Por outro lado, Andersen salienta que existem desafios para as empresas que atuam com produtos derivados da biodiversidade, tais como: garantir a sustentabilidade na extração e uso dos recursos naturais; obter as licenças e certificações de acordo com o marco regulatório, bem como mantê-las; e promover o investimento contínuo em pesquisa e desenvolvimento para gerar novas aplicações e aprimorar os processos existentes. 

No âmbito dos investimentos relacionados aos objetivos da NIB, o presidente da EMS, Carlos Sanchez, mencionou, durante evento em agosto, a ampliação da produção para três bilhões de pílulas por mês em Manaus (AM). Em expansão, a empresa também atua hoje em países como México e Sérvia.

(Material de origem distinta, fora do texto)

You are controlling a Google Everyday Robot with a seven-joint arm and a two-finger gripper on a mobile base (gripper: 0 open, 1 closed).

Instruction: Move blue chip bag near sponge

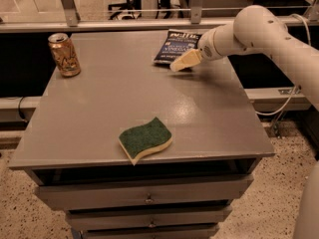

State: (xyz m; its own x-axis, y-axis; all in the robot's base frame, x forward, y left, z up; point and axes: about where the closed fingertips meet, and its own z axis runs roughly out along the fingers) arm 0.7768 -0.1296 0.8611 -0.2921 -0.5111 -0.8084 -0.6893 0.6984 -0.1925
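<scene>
Blue chip bag: the blue chip bag [174,45] lies flat at the far edge of the counter [99,103], right of centre, with its white lettering facing up.
Sponge: the sponge [144,138] sits green side up near the counter's front edge, well apart from the bag, with bare grey surface between them.
Gripper: the gripper [177,65] hangs at the bag's near right corner, its pale tip pointing down and left over the foil. Whether it touches the bag cannot be told.
Gripper state: open or closed cannot be told from this view.
Arm: the white arm [254,29] reaches in from the right, over the counter's right edge.
Bystander: a gold drink can [64,55] stands upright at the far left corner, well apart from both.
Step in hand: likely the reach to the bag, which looks unlifted; the carry is not yet begun.
Next move calls for: a firm hold on the crinkly foil, which may slip or buckle. Then comes a carry or drag toward the front, ending just beside the sponge without nudging it off the edge.
</scene>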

Ao discutir as ações de fomento para o setor farmoquímico, é sempre importante lembrar que o Brasil possui uma relevante capacidade de produção instalada, ou seja, a chamada neoindustrialização não parte do zero, como destaca Odilon Costa. Mesmo no caso dos IFAs, em que a dependência de insumos importados chega a 90% do total consumido no País, existem empresas nacionais que respondem pelos outros 10% e que podem ampliar sua capacidade se receberem os incentivos necessários.

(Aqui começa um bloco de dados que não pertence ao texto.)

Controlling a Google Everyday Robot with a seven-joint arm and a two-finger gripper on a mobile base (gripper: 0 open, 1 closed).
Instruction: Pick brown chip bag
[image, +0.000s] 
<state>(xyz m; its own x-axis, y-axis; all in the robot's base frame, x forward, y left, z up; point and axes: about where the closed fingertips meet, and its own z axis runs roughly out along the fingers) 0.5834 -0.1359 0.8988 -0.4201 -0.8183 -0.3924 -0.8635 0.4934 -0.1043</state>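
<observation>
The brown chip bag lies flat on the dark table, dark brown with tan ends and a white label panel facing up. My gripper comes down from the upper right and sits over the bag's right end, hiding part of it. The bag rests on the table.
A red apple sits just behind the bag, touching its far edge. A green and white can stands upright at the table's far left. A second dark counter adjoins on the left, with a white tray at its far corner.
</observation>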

Para isso, no entanto, é preciso avançar mais do que já está proposto nas políticas públicas atuais, segundo o vice-presidente da Cadeia Química da ABIFINA e diretor de farmoquímica da Prati-Donaduzzi, Nelson Ferreira Claro Júnior. Ele propõe a articulação de atividades em diversas temáticas, como infraestrutura, financiamento, redução de custos e incentivos via compras públicas, para compor uma política de Estado que possa estimular a iniciativa privada a investir no desenvolvimento e produção de IFAs no Brasil. Saiba mais sobre a proposta em artigo publicado na página 6.    

Dessa forma, a prioridade da política industrial brasileira para os setores de química fina, biotecnologia e suas especialidades é fortalecer e dinamizar o segmento produtivo nacional. Tudo em prol do desenvolvimento econômico e social do País.